_EXERCISE OBJECTIVE_: Each line below must be printed exactly as it stands.

_RECORDED INFORMATION_:
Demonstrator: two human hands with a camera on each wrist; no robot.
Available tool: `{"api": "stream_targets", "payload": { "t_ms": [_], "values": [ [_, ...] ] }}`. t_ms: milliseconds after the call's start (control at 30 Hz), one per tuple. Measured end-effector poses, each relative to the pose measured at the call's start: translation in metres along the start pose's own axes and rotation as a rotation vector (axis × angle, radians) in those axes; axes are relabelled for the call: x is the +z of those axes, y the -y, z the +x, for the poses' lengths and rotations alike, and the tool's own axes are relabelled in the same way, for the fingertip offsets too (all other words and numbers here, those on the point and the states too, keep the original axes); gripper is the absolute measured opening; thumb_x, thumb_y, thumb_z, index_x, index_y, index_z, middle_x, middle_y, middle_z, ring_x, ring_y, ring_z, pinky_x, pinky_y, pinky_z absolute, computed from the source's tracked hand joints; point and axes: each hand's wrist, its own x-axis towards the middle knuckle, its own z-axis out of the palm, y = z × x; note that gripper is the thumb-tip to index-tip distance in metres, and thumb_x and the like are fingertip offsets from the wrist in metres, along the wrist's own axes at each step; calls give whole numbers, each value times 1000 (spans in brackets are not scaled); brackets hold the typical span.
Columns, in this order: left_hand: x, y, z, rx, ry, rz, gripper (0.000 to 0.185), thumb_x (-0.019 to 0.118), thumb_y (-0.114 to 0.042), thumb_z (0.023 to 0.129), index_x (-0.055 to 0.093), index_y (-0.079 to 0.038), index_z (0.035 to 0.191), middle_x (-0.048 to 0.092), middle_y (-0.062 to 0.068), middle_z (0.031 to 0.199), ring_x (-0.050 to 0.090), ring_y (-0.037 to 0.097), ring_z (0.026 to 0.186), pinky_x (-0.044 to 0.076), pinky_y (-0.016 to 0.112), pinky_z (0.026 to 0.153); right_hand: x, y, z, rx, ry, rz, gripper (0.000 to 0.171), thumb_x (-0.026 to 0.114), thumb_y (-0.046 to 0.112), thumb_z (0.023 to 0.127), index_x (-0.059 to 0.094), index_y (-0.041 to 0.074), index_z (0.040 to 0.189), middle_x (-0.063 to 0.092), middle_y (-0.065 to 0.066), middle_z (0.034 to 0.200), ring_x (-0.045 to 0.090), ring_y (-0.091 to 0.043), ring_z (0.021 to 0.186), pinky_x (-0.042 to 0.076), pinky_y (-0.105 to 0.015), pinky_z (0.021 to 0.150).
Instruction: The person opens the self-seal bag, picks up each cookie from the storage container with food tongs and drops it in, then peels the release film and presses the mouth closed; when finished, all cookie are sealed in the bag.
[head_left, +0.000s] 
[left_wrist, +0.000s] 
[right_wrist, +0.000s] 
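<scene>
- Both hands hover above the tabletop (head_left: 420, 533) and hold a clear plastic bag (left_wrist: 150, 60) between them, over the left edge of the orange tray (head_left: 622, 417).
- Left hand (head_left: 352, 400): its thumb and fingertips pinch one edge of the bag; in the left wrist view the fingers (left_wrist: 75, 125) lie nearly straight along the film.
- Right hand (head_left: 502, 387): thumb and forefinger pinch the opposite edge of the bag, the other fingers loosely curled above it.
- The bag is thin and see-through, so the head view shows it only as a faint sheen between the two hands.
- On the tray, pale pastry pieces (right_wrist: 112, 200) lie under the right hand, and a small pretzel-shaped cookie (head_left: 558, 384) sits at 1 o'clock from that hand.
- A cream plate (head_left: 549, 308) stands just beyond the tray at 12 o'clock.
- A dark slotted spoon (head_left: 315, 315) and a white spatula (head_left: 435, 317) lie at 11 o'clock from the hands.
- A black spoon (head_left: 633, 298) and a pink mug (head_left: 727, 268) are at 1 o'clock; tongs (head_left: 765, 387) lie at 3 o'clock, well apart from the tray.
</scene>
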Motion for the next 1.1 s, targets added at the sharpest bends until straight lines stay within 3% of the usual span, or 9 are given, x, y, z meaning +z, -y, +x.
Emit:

_YOUR SOLUTION_:
Demonstrator: two human hands with a camera on each wrist; no robot.
Available tool: `{"api": "stream_targets", "payload": { "t_ms": [_], "values": [ [_, ...] ] }}`. t_ms: milliseconds after the call's start (control at 30 Hz), one per tuple. Measured end-effector poses, each relative to the pose measured at the call's start: translation in metres along the start pose's own axes and rotation as a rotation vector (axis × angle, radians) in those axes; axes are relabelled for the call: x is the +z of those axes, y the -y, z the +x, for the poses' lengths and rotations alike, and the tool's own axes are relabelled in the same way, for the fingertip offsets too (all other words and numbers here, those on the point and the states too, keep the original axes); gripper is the absolute measured opening; thumb_x, thumb_y, thumb_z, index_x, index_y, index_z, middle_x, middle_y, middle_z, ring_x, ring_y, ring_z, pinky_x, pinky_y, pinky_z absolute, computed from the source's tracked hand joints; point and axes: each hand's wrist, its own x-axis towards the middle knuckle, its own z-axis out of the palm, y = z × x; note that gripper is the thumb-tip to index-tip distance in metres, and thumb_x and the like are fingertip offsets from the wrist in metres, along the wrist's own axes at each step; calls give whole numbers, each value times 1000 (spans in brackets are not scaled); brackets hold the typical span.
Columns, in this order: left_hand: x, y, z, rx, ry, rz, gripper (0.000 to 0.185), thumb_x (-0.019 to 0.118), thumb_y (-0.114 to 0.042), thumb_z (0.023 to 0.129), index_x (-0.055 to 0.093), index_y (-0.079 to 0.038), index_z (0.035 to 0.191), middle_x (-0.048 to 0.092), middle_y (-0.062 to 0.068), middle_z (0.031 to 0.199), ring_x (-0.050 to 0.090), ring_y (-0.037 to 0.097), ring_z (0.026 to 0.186), pinky_x (-0.044 to 0.076), pinky_y (-0.016 to 0.112), pinky_z (0.026 to 0.153); right_hand: x, y, z, rx, ry, rz, gripper (0.000 to 0.171), thumb_x (-0.026 to 0.114), thumb_y (-0.046 to 0.112), thumb_z (0.023 to 0.127), index_x (-0.059 to 0.094), index_y (-0.041 to 0.074), index_z (0.040 to 0.189), middle_x (-0.063 to 0.092), middle_y (-0.065 to 0.066), middle_z (0.034 to 0.200), ring_x (-0.045 to 0.090), ring_y (-0.091 to 0.043), ring_z (0.021 to 0.186), pinky_x (-0.042 to 0.076), pinky_y (-0.105 to 0.015), pinky_z (0.021 to 0.150).
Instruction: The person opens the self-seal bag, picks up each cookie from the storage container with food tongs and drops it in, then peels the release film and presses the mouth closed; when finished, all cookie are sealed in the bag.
[head_left, +0.000s] 
[left_wrist, +0.000s] 
[right_wrist, +0.000s] 
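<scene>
- Both hands hover above the tabletop (head_left: 420, 533) and hold a clear plastic bag (left_wrist: 150, 60) between them, over the left edge of the orange tray (head_left: 622, 417).
- Left hand (head_left: 352, 400): its thumb and fingertips pinch one edge of the bag; in the left wrist view the fingers (left_wrist: 75, 125) lie nearly straight along the film.
- Right hand (head_left: 502, 387): thumb and forefinger pinch the opposite edge of the bag, the other fingers loosely curled above it.
- The bag is thin and see-through, so the head view shows it only as a faint sheen between the two hands.
- On the tray, pale pastry pieces (right_wrist: 112, 200) lie under the right hand, and a small pretzel-shaped cookie (head_left: 558, 384) sits at 1 o'clock from that hand.
- A cream plate (head_left: 549, 308) stands just beyond the tray at 12 o'clock.
- A dark slotted spoon (head_left: 315, 315) and a white spatula (head_left: 435, 317) lie at 11 o'clock from the hands.
- A black spoon (head_left: 633, 298) and a pink mug (head_left: 727, 268) are at 1 o'clock; tongs (head_left: 765, 387) lie at 3 o'clock, well apart from the tray.
</scene>
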Motion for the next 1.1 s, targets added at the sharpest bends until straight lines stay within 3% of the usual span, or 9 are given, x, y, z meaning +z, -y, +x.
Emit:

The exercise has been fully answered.